Data Analytics has the potential to richly reward your company with better decision making. If you can foresee market trends, discover hidden patterns, uncover untapped efficiencies, or make your products more appealing, you can surpass the competition.
This is the promise of data…but the current reality is that for many organizations it’s a major money pit. IBM estimates that poor data quality may cost $3.1 Trillion annually in the U.S. alone, and Gartner estimates that the average company loses $15 million per year due to these issues.
There are a number of reasons for this, but they tend to come back to one thing: the data analytics lifecycle--the time it takes to get from question to answer--is too long.
Why the data analytics lifecycle is too long
Here’s a typical scenario. Someone in the sales department of a consumer goods company poses a question to the central data team. Though it’s mission critical, it’s not a particularly difficult question, and doesn’t require sophisticated statistical or machine learning techniques. But it does require:
Hunting down the right data, and determining which datasets, out of several that appear to offer similar information, offer the most complete and accurate data
Writing a complicated SQL query that joins columns from datasets that exist in different departments to produce a table with all the variables needed to answer the question
Cleaning/prepping the data--addressing inconsistencies, missing values
Extracting, Transforming, and Loading (ETL) the data so that it can be opened in an analytics platform
Creating a report or a dashboard that explains the output of the analytics, or answer to the data-derived question
By the time it’s done, weeks, perhaps even months may have passed. The needs of the business department that asked the question have likely changed, so what you’ve given them isn’t really that helpful.
A long data analytics lifecycle costs money
The end result, you’ve spent a lot of time and resources with no ROI. Consider the quantifiable cost associated with this:
10 hours for a typical data engineer to identify the right data, obtain the permissions to share the information between departments, write the SQL query to produce the table. At approximately $80/hr (based on Builtin.com’s salary estimate), you’ve spent at least $640.

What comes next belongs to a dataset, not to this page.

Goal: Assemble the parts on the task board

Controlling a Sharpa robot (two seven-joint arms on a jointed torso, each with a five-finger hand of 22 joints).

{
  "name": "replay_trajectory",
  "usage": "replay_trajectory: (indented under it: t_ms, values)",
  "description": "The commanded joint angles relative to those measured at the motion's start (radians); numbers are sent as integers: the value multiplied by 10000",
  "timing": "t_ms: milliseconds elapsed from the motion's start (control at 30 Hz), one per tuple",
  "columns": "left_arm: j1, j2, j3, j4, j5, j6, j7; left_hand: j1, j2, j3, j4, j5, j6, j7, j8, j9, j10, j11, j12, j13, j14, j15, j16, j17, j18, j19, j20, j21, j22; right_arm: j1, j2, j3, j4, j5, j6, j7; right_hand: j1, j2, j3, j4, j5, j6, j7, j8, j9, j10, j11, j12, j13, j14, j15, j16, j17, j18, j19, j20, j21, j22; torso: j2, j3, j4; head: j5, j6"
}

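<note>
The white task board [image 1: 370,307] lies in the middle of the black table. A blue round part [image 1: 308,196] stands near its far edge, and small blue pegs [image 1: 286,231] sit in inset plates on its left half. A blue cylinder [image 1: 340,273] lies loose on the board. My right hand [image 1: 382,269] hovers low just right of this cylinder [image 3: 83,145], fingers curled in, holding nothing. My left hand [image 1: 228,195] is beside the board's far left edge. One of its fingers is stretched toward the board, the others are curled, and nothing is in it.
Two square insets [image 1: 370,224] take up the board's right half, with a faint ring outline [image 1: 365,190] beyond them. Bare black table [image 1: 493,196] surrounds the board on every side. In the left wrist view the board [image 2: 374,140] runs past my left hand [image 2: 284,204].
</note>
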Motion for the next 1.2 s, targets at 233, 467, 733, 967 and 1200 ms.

10 hours for the data scientist to prep/clean the data, port it into a new platform, and create a report. At approximately $70/hour (based on Builtin.com’s salary estimate), you’ve spent at least $700.
$800-8000 per month for the infrastructure required to ETL (Extract, Transform, Load) the data so that it can be analyzed. On a related note, if this includes the monthly cost of maintaining a data warehouse where data can be analyzed, expect this figure to be much higher.
Enterprise-grade prices for analytics and data visualization software which typically starts somewhere around $100 per user per month.
At this point you may have already spent well in excess of $1000 to answer a simple question. Assuming that your line of business folks may be asking dozens of questions a month, this cost could easily balloon to well over $100K per month.
And of course that’s assuming that the data is analyzed fast enough for the answers to be actionable. If it’s not, you should also assume that you are losing money in less quantifiable ways, such as:
The opportunity cost associated with a late answer to a question. For example, you may have missed an opportunity to hold a sale in a certain region, that would have capitalized on heightened demand: potentially $millions in missed revenue
The opportunity cost associated with the fact that your data scientist or engineer could have done something more productive with their time than trying to answer this very simple question. They might have been focused on tougher questions, or pursuing innovation for the company
And of course, there’s the salaries of the many other people that have been inconvenienced by the process of chasing down and pulling a dataset from multiple departments, including the department leaders/data owners, as well as your compliance officer
At this typical organization, the TCO for data analytics is clearly too high for it to be a profitable endeavor. But, if it could be reduced to a fraction of the cost, the tables would be turned. Here are some things to keep in mind as you look to reduce TCO for your analytics capabilities.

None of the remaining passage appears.